Mühsam widerstand Sorilda der Versuchung, ihren Onkel erneut zu unterbrechen, denn sie ahnte, daß er sich nun der Pointe seiner Geschichte näherte.

Der Herzog machte eine kleine Pause und warf einen Blick auf seine Frau.

Dann fuhr er fort: »Soviel ich weiß, äußerte Wellington nur einen einzigen Satz. Versuchen Sie es mit Falken, Ma’am.‘«

Sorilda klatschte in die Hände.

»Oh, wie schlau!«

»Und was geschah?« fragte die Herzogin, weil sie fühlte, daß das von ihr erwartet wurde. Offensichtlich mangelte es ihr an Interesse, wie immer, wenn sich ein Gespräch nicht um ihre Person drehte.

Der Herzog lachte kurz auf.

 »Angeblich flog die ganze Sperlingsschar aus dem Kristallpalast und wurde nie wieder gesehen.«

Auch Sorilda lachte und freute sich, weil ihr Onkel jetzt in besserer Stimmung war, nachdem er diese amüsante Episode geschildert hatte. Für eine kleine Weile war Winsford vergessen.

Die Herzogin erhob sich.

 »Du hast doch sicher etwas Besseres zu tun, als am Frühstückstisch herumzusitzen, Sorilda«, bemerkte sie mißmutig. »In meinem Boudoir wartet Arbeit auf dich. Komm mit mir, ich werde dir die nötigen Anweisungen geben.«

Sorilda hatte ihren Kaffee noch nicht ausgetrunken, wußte jedoch, daß es unklug gewesen wäre, darauf hinzuweisen. Gehorsam folgte sie ihrer Stieftante aus dem Zimmer und bemerkte, wie anmutig ihre Krinoline von der schmalen Taille herabschwang. Sie ärgerte sich maßlos, weil Iris ihr nicht erlaubte, unter ihrem eigenen Kleid ein Fischbeingestell zu tragen, das breiter war als zwei Fuß.

Unglücklicherweise war die Herzogin gerade in dem Moment ins Leben ihrer Stiefnichte getreten, als diese dringend ein paar neue Kleider brauchte, da sie aus den alten herausgewachsen war. Sorilda hatte beabsichtigt, nach London zu fahren und sich eine neue Garderobe zu besorgen, auch einige Hüte in dem Stil, der von Königin Victoria in Mode gebracht worden war.

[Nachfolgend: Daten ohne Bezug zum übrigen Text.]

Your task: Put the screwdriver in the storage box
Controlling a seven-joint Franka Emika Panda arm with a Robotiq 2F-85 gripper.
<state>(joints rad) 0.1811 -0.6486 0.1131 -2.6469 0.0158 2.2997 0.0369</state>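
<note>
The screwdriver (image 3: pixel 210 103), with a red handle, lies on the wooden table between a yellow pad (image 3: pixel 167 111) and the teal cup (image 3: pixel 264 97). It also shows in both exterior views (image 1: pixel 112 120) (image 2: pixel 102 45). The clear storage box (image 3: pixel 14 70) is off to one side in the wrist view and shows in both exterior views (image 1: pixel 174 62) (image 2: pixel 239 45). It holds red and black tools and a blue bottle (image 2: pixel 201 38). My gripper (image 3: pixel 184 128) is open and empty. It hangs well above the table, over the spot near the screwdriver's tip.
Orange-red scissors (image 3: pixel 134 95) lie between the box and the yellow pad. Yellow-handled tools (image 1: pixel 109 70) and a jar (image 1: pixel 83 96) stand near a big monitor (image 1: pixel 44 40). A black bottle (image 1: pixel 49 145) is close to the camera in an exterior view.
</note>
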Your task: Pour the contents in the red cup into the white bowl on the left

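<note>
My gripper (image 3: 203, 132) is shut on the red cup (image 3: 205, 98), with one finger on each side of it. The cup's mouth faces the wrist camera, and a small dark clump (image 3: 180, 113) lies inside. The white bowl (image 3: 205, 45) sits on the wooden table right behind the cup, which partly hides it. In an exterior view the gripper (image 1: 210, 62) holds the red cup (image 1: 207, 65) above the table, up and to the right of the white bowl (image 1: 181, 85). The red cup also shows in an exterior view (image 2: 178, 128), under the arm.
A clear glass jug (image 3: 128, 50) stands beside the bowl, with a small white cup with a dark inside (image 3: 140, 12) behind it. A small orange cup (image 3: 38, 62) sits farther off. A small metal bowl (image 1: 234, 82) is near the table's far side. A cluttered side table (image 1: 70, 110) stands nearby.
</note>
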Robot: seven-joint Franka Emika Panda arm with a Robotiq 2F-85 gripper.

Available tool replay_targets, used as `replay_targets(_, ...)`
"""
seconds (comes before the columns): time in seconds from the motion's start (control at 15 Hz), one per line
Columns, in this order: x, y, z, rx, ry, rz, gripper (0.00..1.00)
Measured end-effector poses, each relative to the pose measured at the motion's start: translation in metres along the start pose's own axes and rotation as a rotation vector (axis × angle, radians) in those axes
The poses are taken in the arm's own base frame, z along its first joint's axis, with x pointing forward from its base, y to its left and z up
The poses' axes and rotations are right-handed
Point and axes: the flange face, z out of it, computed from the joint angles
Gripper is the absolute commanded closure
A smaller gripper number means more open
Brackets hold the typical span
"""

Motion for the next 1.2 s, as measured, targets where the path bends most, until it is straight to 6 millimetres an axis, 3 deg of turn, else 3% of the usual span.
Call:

Wegen der überraschenden Hochzeit des Herzogs hatte sie darauf verzichten müssen. Seit die neue Herzogin im Schloß regierte, durfte Sorilda nichts ohne die Billigung ihrer Stieftante kaufen.

 »Ich habe meine Kleider immer selbst ausgesucht«, protestierte sie.

»Du mußt mir schon zugestehen, daß ich weiß, was am besten für dich ist«, lautete die energische Antwort.

Wie Sorilda bald herausfand, befand Iris es für sie am besten, sich möglichst unvorteilhaft zu kleiden. Sorilda durfte nur noch Kleider in einem häßlichen Braunton tragen, der sie blaß wirken ließ, oder in einem Grau, in dem sie sich wie ein Gespenst fühlte. Es wäre sinnlos gewesen, den Herzog um Hilfe zu bitten, denn er stand völlig unter dem Einfluß seiner jungen Gemahlin und stimmte allen ihren Vorschlägen zu.